* _AIM OF THE TASK_: Copy out exactly the lines spanning the line with "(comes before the" to the line with "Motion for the", inclusive, from the data underneath, with no pictures.

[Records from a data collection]
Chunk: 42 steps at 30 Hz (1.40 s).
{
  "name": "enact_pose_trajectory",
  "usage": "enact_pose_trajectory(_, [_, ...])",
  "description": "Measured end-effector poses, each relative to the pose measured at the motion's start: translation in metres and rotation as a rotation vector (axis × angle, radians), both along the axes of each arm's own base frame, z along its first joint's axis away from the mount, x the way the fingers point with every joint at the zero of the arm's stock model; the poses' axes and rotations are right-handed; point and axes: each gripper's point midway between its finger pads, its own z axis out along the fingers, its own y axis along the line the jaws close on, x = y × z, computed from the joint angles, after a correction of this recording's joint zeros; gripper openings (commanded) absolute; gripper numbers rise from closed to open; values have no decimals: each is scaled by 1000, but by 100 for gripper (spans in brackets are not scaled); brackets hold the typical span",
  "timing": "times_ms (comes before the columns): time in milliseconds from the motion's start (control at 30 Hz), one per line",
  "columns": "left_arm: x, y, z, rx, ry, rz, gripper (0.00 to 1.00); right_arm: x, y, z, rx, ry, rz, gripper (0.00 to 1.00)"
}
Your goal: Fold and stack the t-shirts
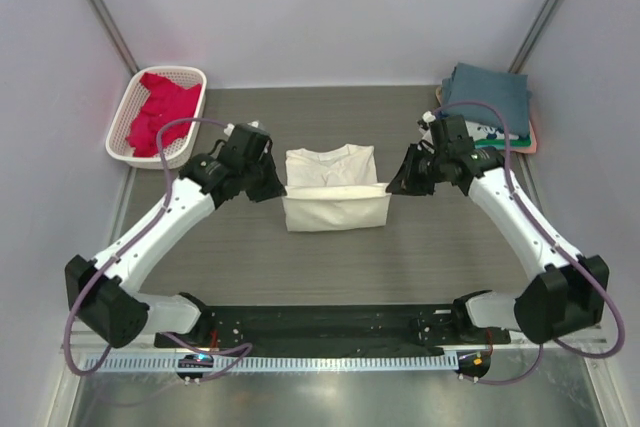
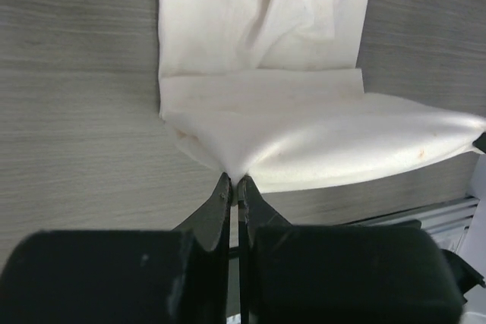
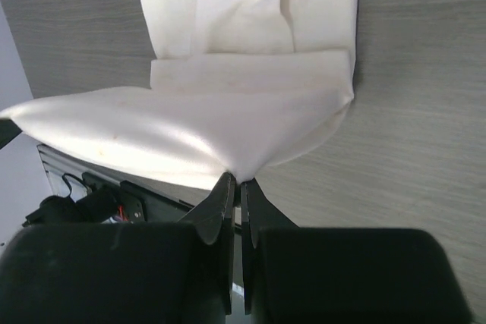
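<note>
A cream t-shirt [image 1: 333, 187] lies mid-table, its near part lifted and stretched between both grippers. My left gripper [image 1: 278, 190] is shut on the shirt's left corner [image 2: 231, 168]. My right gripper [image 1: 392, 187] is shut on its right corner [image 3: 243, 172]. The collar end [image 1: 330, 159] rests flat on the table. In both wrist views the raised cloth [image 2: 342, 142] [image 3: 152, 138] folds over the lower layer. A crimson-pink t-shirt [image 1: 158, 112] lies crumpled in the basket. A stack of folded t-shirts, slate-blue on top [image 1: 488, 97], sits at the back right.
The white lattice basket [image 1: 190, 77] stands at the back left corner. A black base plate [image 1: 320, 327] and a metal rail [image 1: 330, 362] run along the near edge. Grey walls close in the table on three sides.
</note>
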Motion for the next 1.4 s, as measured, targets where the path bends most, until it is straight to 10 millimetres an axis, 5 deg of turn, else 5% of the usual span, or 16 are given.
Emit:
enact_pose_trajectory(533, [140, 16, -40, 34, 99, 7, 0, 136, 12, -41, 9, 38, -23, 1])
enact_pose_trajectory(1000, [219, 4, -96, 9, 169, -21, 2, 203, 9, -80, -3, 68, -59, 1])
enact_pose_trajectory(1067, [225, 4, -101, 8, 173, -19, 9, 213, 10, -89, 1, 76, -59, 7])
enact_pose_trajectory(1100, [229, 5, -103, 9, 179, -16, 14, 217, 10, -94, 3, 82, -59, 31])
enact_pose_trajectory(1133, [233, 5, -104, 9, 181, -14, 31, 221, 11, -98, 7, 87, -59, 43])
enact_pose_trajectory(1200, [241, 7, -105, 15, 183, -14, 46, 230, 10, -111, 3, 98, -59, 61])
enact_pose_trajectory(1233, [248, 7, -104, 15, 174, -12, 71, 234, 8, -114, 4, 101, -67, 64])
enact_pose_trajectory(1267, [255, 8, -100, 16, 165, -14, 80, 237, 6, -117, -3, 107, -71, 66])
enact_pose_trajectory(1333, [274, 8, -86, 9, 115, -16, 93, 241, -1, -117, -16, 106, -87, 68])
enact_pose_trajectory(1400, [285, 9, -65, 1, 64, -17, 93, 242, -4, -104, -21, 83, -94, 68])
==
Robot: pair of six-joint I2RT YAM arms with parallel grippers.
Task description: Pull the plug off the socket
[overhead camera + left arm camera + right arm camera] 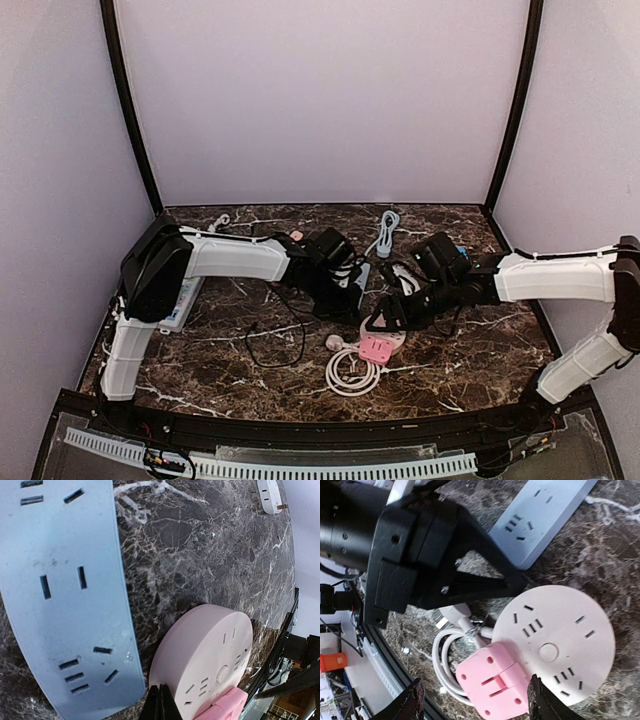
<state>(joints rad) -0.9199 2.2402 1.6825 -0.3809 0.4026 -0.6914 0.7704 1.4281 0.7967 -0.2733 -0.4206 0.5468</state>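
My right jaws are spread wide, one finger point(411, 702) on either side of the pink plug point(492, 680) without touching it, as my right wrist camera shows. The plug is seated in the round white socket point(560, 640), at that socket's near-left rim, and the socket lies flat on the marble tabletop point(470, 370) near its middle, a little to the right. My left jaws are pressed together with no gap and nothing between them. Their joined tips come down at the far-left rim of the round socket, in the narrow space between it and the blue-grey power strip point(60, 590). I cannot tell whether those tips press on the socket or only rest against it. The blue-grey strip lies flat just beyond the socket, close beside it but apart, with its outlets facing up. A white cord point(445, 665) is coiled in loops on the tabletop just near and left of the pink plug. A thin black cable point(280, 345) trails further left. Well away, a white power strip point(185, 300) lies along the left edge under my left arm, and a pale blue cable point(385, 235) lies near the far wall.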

* _ANSWER SECTION_:
  "timing": "times_ms (comes before the columns): time in milliseconds from the motion's start (control at 30 Hz), one per line",
  "columns": "left_arm: x, y, z, rx, ry, rz, gripper (0.00 to 1.00); right_arm: x, y, z, rx, ry, rz, gripper (0.00 to 1.00)"
}
Your goal: Fold and stack the t-shirts
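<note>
A cream t-shirt [image 1: 333, 187] lies mid-table, its near part lifted and stretched between both grippers. My left gripper [image 1: 278, 190] is shut on the shirt's left corner [image 2: 231, 168]. My right gripper [image 1: 392, 187] is shut on its right corner [image 3: 243, 172]. The collar end [image 1: 330, 159] rests flat on the table. In both wrist views the raised cloth [image 2: 342, 142] [image 3: 152, 138] folds over the lower layer. A crimson-pink t-shirt [image 1: 158, 112] lies crumpled in the basket. A stack of folded t-shirts, slate-blue on top [image 1: 488, 97], sits at the back right.
The white lattice basket [image 1: 190, 77] stands at the back left corner. A black base plate [image 1: 320, 327] and a metal rail [image 1: 330, 362] run along the near edge. Grey walls close in the table on three sides.
</note>
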Motion for the next 1.4 s, as measured, targets where the path bends most, until it is straight to 10 millimetres an axis, 5 deg of turn, else 5% of the usual span, or 16 are given.

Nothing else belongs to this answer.